Newspapers more aggressive in demands for a share of search profits

The German bill, which is designed to protect the struggling newspaper companies, has been watered down and is now criticized because it fails to make search engines such as Google pay for news ‘snippets’. “It is not at all clear who is now meant to be protected from whom and why there is this law," said the opposition Greens on their website on Friday, saying the bill served neither cash-strapped publishers nor the free flow of information – reported by Reuters.

The original intent had largely been aimed at Google. Last November, TechCrunch reported, “The publishers no longer want to see their actual work and their performance being ‘pirated’ by Google and other service providers,” explained Igor Barabash of law firm, Pinsent Masons. “The argument is that all the work is done by the publishers and that Google et al. are making money by using this work free of charge.”

In the event, search engines have been excluded, with the bill specifying that it is not intended to protect newspapers from the effects of ongoing structural changes in the market. Nevertheless, Google is still critical of the bill, saying it “is neither necessary nor sensible.” It is suspected that Google’s active lobbying against the bill played a major part in watering it down (Google launched a campaign aimed at users and suggesting that ‘their internet’ was under threat – and Angela Merkel faces the users in an election in September). The German upper house, the Bundesrat, where Merkel does not have a majority, could still block the bill as it currently stands.

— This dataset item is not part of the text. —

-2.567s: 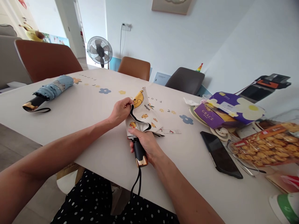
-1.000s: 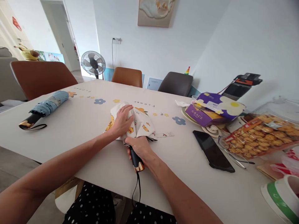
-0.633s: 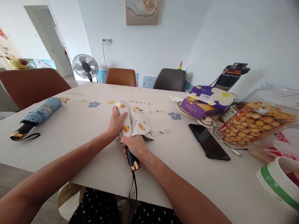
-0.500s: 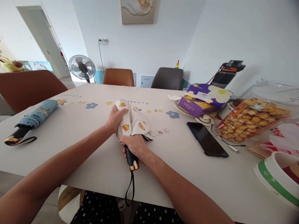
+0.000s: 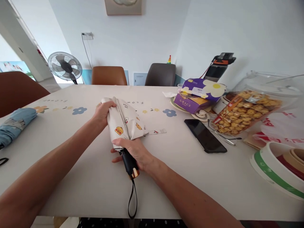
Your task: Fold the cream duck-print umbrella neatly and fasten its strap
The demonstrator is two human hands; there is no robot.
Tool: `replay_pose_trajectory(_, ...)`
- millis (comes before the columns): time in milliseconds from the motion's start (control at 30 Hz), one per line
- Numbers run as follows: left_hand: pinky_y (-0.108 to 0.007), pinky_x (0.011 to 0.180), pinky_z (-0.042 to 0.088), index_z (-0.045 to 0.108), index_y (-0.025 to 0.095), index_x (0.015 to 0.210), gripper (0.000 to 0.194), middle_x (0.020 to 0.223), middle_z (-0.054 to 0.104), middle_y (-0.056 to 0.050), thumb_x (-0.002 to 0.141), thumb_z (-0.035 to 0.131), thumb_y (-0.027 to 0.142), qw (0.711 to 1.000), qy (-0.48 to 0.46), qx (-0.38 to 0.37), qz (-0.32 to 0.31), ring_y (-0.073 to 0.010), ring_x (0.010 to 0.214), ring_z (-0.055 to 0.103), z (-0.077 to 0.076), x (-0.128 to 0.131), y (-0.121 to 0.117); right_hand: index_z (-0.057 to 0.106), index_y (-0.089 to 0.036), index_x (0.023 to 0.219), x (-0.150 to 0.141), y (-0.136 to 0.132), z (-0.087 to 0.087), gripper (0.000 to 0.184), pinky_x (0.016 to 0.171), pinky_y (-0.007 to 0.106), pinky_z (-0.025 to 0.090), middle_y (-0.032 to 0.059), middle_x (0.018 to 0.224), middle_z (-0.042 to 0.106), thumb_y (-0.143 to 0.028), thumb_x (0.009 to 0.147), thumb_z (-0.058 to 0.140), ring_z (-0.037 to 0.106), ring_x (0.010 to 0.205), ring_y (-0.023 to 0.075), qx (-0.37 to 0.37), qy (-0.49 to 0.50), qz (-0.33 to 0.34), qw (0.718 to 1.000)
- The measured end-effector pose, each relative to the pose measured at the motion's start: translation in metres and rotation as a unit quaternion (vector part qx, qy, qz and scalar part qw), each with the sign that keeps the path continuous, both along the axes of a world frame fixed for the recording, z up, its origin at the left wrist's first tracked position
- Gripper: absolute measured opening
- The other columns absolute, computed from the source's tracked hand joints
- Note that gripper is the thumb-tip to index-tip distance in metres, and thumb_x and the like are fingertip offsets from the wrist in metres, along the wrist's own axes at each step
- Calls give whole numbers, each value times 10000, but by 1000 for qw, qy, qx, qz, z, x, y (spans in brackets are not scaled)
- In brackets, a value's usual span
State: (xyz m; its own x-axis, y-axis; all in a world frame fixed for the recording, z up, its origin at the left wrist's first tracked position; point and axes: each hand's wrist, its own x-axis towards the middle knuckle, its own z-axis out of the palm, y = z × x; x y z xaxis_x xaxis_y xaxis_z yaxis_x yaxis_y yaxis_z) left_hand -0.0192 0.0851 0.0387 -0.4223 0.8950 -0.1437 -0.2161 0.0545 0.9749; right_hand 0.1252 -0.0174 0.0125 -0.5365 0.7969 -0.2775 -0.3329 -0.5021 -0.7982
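Note:
A folded white umbrella [image 5: 121, 122] with small yellow cartoon prints lies tilted over the table in front of me, its loose fabric bulging to the right. My left hand [image 5: 104, 110] is closed around its far end, thumb on top. Close to the handle, my right hand [image 5: 133, 150] grips the lower end of the fabric, with some fingers showing underneath. The black handle with a gold-coloured tip points toward me, and a black wrist strap [image 5: 133, 202] hangs from it. A narrow printed closing band [image 5: 157, 131] sticks out to the right on the table.
A blue folded umbrella [image 5: 17, 125] lies at the left edge. To the right are a black phone [image 5: 205, 135], glasses [image 5: 223, 137], a purple box [image 5: 190, 101], a tilted container of cookies [image 5: 247, 110] and tape rolls [image 5: 277, 167]. Chairs stand behind the white table [image 5: 78, 177].
The camera view has shifted, so the surroundings sit further left. The white umbrella's far end now leans more to the left, and my left hand has moved with it. Both hands keep their hold.

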Motion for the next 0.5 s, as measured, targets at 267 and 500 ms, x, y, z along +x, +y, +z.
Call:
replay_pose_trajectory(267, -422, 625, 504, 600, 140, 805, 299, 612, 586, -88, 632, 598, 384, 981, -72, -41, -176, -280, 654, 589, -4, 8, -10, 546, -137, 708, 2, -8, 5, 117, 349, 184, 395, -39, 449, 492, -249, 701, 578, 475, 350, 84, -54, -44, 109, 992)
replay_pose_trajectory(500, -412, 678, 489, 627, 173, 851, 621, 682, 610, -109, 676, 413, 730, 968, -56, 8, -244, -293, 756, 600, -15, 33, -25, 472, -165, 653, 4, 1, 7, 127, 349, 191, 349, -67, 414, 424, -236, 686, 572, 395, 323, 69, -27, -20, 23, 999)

Meanwhile, in the US, Associated Press has launched suit against Meltwater, describing its monitoring service as a “parasitic business model.” Meltwater scrapes more than 150,000 online news outlets to provide its paying customers with relevant news coverage about themselves. AP is asking the court to block the company’s services, and is demanding damages of up to $150,000 per infringement.

Meltwater claims it is just a search engine, customized to provide a service to its 18,000 or so customers – and it is not short of supporters defending it against AP. The EFF has joined with an amicus brief, claiming that AP is using a “dangerously narrow” view of copyright, and “that AP’s theory would restrict the use and development of services that allow users to find, organize, and share public information.”

The Computer & Communications Industry Association (a non-profit association that includes Google, Facebook, Yahoo, Microsoft, Sprint, T-Mobile and many other major companies) has similarly filed an amicus brief. It claims an important issue is at stake. “Search engines are an indispensable feature of the Internet,” concludes the brief, “and they will only become more important as the Internet grows and technology improves. This is all the more true when users seek out facts related to recent news events—facts which no one owns.”

AP does, of course, have its own supporters. The New York Times and other newspapers have filed in favor of AP: “There is no evidence that requiring Meltwater to pay a licensing fee, or stop using the AP's content, would have any impact on technological innovation,” they say, according to Online Media Daily.